J.R. Potter: In lieu of making any real money from my creative pursuits, I’m lucky that once I have a body of work I can share that work becomes a passport to new places and new relationships. This is the good side of the “pencils down” part of creativity.
You have something to share! Not just creative speculation. I always keep my eye out for awards, opportunities, residencies, anything that could subsidize the creative process, lead to new adventures and new experiences. I was lucky to be selected as writer-in-residence for 2 weeks at Chateau Orquevaux near the Ardennes in France. Though I write and create every day, I honestly don’t know what it will be like to have two weeks of unfettered, unmonitored creativity. Absolute heaven!
Rick: What kinds of advice do you have for others who want to live the life and career of a musician, artist and/or writer?
J.R. Potter: I would say keep making “somethin’ that means somethin’” to circle back to The Pharcyde. Whether you know it or not, you hold space and inspiration for others. You are a lifelong learner. There’s really no end to what you can make with your heart and your hands.

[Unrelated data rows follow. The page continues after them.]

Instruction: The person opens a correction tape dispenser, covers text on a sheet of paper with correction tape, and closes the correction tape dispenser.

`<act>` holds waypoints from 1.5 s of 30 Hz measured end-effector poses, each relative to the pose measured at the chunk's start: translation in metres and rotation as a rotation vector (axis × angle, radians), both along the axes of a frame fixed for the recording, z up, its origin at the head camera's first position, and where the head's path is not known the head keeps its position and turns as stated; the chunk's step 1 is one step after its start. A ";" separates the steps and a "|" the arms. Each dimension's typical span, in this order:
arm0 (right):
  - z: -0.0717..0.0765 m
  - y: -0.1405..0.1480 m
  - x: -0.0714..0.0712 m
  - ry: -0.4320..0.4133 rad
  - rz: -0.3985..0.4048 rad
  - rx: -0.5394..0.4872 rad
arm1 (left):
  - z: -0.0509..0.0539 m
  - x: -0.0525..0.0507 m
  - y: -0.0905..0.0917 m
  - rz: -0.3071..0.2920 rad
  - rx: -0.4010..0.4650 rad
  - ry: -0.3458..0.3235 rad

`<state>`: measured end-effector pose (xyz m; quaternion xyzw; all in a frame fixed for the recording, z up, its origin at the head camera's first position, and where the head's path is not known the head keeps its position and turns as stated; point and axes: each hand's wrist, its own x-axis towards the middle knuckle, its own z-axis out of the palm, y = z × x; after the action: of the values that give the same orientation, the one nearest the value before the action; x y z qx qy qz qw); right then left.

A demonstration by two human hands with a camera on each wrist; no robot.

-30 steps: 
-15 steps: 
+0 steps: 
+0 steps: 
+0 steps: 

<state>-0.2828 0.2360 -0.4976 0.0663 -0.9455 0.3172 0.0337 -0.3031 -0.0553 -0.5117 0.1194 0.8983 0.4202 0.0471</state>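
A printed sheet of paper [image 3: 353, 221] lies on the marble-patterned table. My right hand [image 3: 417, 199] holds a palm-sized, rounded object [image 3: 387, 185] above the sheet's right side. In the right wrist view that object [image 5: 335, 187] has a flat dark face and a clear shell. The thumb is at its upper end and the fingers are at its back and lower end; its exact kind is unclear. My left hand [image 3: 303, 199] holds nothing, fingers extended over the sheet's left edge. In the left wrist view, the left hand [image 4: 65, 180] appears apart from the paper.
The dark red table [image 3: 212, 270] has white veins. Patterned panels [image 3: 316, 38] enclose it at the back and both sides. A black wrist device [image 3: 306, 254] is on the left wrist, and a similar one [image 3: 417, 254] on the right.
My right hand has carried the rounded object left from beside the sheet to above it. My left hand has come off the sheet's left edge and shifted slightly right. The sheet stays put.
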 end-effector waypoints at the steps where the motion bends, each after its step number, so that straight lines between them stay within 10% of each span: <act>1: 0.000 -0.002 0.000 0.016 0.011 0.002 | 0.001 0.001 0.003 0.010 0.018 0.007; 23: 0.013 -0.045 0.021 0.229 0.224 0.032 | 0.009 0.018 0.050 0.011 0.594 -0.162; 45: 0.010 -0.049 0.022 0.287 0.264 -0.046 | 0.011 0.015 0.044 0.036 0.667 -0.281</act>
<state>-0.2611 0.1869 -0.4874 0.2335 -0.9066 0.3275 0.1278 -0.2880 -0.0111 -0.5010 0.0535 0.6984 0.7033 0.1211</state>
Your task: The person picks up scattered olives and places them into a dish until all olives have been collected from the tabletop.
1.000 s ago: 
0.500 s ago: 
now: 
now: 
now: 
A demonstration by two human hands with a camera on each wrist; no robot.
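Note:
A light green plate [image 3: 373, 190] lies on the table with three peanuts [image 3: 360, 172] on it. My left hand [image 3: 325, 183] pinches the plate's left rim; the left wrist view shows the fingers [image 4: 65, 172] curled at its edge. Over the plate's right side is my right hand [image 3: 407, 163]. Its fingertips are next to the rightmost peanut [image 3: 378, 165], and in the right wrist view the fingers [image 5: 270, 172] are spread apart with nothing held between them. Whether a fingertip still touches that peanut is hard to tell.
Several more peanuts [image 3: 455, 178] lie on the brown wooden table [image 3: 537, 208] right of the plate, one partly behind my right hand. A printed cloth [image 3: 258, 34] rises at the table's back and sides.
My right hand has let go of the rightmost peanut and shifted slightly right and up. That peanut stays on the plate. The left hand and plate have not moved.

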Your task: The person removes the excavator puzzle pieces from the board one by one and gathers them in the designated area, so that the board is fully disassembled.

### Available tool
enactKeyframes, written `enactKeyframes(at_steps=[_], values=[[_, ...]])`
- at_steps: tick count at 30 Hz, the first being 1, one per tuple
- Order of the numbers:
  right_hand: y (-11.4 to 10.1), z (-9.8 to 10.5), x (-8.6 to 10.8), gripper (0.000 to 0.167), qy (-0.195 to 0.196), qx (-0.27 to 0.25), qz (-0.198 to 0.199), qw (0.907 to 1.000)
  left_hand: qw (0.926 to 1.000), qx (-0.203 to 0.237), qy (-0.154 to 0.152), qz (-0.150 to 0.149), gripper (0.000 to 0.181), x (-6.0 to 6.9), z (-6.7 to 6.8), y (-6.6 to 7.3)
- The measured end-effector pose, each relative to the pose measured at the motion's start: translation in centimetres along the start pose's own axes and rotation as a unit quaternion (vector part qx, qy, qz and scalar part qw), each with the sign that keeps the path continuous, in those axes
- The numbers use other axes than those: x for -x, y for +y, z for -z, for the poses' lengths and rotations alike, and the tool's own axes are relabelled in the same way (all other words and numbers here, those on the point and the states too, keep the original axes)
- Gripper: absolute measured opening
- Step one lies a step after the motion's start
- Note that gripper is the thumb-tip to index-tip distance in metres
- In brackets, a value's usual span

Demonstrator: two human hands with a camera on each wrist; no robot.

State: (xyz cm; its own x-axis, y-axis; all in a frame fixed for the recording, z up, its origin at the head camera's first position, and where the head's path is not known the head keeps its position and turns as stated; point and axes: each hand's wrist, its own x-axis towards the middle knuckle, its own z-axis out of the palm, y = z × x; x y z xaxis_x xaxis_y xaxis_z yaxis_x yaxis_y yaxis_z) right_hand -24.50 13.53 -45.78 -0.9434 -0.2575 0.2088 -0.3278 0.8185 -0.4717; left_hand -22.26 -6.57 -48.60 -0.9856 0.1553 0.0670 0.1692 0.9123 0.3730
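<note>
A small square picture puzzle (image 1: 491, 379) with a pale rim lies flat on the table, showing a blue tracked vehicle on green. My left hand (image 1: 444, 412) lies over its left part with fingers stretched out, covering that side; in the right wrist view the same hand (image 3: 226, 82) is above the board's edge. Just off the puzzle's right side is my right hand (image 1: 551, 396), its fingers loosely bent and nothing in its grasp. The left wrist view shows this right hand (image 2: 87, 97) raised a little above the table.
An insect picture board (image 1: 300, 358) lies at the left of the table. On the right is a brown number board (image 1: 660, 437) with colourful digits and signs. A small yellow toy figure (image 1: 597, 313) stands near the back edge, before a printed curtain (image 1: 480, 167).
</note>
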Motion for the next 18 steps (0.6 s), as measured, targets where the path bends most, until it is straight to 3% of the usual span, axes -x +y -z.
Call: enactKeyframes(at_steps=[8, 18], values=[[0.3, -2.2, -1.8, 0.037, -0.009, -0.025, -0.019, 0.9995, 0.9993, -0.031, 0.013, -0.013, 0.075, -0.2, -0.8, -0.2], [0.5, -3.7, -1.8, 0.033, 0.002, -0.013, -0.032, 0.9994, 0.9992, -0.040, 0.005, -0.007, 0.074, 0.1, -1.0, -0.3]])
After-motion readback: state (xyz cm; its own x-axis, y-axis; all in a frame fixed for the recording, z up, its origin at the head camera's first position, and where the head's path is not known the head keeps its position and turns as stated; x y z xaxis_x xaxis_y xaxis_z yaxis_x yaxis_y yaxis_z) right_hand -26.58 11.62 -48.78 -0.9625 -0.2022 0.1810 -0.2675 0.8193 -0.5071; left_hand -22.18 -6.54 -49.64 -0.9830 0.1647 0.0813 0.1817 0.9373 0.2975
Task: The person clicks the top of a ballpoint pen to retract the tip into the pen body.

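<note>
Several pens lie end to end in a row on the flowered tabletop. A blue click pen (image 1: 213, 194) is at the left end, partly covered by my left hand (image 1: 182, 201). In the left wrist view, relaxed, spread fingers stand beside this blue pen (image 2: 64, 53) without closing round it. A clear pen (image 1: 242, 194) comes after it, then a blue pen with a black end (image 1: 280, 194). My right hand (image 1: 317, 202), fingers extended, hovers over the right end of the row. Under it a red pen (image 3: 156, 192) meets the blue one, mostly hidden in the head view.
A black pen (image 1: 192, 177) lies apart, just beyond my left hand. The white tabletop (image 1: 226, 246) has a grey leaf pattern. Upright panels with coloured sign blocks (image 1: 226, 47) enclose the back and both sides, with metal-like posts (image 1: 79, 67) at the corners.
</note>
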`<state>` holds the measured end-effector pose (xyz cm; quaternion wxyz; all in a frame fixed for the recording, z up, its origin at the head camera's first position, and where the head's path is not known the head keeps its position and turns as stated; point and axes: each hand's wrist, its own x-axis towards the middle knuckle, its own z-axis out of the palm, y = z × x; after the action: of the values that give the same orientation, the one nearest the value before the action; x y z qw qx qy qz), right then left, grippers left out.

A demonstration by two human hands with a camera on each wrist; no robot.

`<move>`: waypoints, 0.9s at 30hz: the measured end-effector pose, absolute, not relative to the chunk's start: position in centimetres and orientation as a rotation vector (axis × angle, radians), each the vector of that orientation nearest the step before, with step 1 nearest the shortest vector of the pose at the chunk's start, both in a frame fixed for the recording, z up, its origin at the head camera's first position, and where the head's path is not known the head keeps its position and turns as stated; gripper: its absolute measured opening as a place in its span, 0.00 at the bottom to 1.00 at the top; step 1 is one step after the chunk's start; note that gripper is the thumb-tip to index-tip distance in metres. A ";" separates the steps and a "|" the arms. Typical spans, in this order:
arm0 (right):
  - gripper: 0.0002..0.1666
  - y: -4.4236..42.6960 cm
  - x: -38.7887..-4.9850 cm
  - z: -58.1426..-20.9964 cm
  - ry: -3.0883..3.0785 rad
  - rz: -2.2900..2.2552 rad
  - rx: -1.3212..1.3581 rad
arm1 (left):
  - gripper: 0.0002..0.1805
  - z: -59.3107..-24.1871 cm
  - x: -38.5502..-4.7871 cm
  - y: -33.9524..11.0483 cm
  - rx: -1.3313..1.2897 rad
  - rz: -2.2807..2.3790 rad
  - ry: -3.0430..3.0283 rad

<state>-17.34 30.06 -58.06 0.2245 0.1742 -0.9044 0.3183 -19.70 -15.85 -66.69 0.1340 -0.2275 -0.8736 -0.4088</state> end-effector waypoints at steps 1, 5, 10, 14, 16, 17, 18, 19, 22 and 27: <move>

We all start out idolizing and copying the styles of others. If we dig a bit deeper, however, we find out that they idolized and copied other people too. As my friend George says, the only original thought in the Universe is when one cell decided to split and become two. So what if it’s all been done before.
It’s never had your perspective, your voice, your force of character. If you can work at your craft in a way that you can take that love and wonder and energy and transmit it to someone else, well that’s lightning in a bottle. You never know who or what you might spark. A revolution? Let’s tune up, play something, see what haunts it.